• [Work to complete] Lines from the material below that hold the string "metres" are what is needed; copy each of them.
[Opening Data shown section]
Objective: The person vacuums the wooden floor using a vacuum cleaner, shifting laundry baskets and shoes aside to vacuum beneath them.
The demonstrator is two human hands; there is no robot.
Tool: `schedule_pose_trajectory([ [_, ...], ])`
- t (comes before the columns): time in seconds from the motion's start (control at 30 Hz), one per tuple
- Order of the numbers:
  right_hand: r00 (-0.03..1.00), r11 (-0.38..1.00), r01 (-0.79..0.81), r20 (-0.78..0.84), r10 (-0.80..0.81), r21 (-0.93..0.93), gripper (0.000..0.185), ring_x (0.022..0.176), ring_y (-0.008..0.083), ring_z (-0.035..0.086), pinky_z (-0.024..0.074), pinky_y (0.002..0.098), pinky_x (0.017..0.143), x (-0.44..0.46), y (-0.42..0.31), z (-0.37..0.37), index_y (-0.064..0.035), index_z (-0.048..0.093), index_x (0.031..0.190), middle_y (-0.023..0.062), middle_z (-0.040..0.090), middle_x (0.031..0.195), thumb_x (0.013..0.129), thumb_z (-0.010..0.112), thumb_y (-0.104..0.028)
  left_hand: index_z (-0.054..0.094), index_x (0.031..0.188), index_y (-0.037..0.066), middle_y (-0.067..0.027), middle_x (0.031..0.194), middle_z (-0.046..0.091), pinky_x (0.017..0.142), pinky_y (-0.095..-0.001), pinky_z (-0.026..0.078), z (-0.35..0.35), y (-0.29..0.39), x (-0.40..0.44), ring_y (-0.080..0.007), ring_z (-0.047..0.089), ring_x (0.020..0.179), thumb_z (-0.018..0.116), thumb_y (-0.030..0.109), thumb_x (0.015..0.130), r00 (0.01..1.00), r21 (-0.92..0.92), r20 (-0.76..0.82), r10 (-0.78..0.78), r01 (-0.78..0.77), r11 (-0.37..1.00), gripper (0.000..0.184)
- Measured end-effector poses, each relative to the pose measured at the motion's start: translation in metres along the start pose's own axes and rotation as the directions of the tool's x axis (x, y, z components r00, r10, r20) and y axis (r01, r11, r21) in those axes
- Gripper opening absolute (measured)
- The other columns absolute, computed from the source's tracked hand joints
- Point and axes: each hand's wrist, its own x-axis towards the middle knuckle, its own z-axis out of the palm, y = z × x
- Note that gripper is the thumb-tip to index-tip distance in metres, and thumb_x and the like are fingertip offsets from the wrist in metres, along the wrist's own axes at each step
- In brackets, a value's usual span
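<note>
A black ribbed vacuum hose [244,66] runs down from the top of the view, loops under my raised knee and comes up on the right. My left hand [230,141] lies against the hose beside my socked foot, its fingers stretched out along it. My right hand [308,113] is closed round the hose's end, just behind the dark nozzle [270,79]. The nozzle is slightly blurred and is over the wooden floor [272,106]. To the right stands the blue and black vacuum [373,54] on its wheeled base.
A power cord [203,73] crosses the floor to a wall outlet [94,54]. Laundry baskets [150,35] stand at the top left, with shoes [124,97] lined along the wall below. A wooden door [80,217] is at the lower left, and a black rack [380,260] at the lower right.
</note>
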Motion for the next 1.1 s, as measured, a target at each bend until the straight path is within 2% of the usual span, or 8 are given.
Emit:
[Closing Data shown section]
• [Task result]
- Measured end-effector poses, each relative to the pose measured at the motion's start: translation in metres along the start pose's own axes and rotation as the directions of the tool's x axis (x, y, z components r00, r10, r20) and y axis (r01, r11, r21) in those axes
- Note that gripper is the thumb-tip to index-tip distance in metres, and thumb_x and the like are fingertip offsets from the wrist in metres, along the wrist's own axes at each step

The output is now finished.